Remember when a cell phone was for an emergency on a road trip? Either that’s not true or else half the drivers on the road today are in a state of continual emergency.
And they are in that “state” because driving and talking on the phone is distracted driving, which is an emergency about to happen.
Distracted drivers have nearly hit me many times. With a cell phone plastered to his ear, one oncoming driver looked at me and appeared to slow down as if waiting for me to go past him so he could turn left into a driveway.
Still creeping along, he started a slow, one-handed turn across my lane and was still talking on the phone. He acted as if I wasn’t there.
Some people would say this can happen with any driver. I suppose so.
But what bothers me is the “distant” look on that driver’s face. His eyes observed the situation but his mind was elsewhere. It’s like he was the only player in his own private computer game and I was part of the computer-generated landscape.
And I’m not speculating when I say that. I know this is true because I’ve been a distracted driver.
I scared myself one day when I answered my cell phone while driving. After a few minutes of discussion, I drove through a stop sign. No traffic, no witnesses. I was lucky.
I recognize the look other drivers have while chatting on a cell phone. It’s the look I remember from watching people use a land line.

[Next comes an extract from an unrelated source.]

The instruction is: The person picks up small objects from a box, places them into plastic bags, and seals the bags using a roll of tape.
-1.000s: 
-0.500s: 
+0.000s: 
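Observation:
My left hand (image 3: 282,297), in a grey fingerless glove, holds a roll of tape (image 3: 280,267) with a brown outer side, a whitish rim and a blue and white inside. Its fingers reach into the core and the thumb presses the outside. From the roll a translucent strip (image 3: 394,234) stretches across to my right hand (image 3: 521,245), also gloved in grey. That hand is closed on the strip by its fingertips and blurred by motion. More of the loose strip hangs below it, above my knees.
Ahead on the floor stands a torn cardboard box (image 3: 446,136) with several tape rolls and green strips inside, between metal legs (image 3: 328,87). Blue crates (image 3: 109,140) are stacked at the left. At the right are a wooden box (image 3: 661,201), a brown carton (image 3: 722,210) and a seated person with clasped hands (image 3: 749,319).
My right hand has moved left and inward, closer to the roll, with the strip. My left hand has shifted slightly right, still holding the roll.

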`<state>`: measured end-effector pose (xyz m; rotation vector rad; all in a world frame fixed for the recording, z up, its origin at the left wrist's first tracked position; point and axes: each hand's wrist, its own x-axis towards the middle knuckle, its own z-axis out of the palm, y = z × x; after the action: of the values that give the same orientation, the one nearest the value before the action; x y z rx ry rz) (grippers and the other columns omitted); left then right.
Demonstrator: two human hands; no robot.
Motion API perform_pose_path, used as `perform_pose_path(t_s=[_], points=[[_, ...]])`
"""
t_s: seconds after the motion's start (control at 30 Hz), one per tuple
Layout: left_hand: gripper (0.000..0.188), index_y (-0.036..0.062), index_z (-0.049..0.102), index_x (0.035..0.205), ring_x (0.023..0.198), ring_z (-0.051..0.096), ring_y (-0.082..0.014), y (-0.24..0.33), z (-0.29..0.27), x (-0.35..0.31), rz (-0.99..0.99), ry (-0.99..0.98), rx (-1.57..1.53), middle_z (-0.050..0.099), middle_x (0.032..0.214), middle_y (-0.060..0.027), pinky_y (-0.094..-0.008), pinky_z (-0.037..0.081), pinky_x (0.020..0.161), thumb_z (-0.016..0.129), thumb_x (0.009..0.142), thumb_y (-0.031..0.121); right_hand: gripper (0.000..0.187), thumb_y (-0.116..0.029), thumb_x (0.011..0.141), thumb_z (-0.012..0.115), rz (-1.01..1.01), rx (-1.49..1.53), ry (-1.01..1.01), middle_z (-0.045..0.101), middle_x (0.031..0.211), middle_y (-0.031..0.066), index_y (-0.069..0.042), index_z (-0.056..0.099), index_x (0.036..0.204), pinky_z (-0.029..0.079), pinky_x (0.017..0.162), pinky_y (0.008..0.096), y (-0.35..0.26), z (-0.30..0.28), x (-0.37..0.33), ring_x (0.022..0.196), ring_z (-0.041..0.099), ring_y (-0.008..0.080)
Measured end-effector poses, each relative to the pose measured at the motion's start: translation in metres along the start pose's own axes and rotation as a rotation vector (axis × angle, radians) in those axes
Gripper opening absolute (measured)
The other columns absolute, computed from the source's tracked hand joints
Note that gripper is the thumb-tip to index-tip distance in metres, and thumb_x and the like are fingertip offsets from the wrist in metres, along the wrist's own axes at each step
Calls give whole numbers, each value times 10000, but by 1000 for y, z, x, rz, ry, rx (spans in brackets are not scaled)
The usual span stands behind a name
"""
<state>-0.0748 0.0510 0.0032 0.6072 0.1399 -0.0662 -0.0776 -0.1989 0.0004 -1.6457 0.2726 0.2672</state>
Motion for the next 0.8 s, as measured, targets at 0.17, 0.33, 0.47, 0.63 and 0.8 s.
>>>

You remember, don’t you? For example, your older sister, a teen, is cuddled in a corner of the living room with the phone, listening, focusing on her boyfriend’s voice. She’s safe, entertained and the rest of the world is on hold.
It’s not like that on the road. Please, pull over to take a call. Sure, it takes a few minutes. An accident takes less time to happen. Cleaning up afterward takes a lot longer.
I’ve had a nightmare about wearing a cell phone on one ear, a two-way radio on the other, with a holster computer on one hip. Reminds me of the “Borg” from “Star Trek: The Next Generation,” where the separation between machine and human disappears.
And you know what else? I’m not comfortable putting 47 million things about my personal business into a tiny gizmo I can easily lose. (This is assuming I can see well enough to program it!)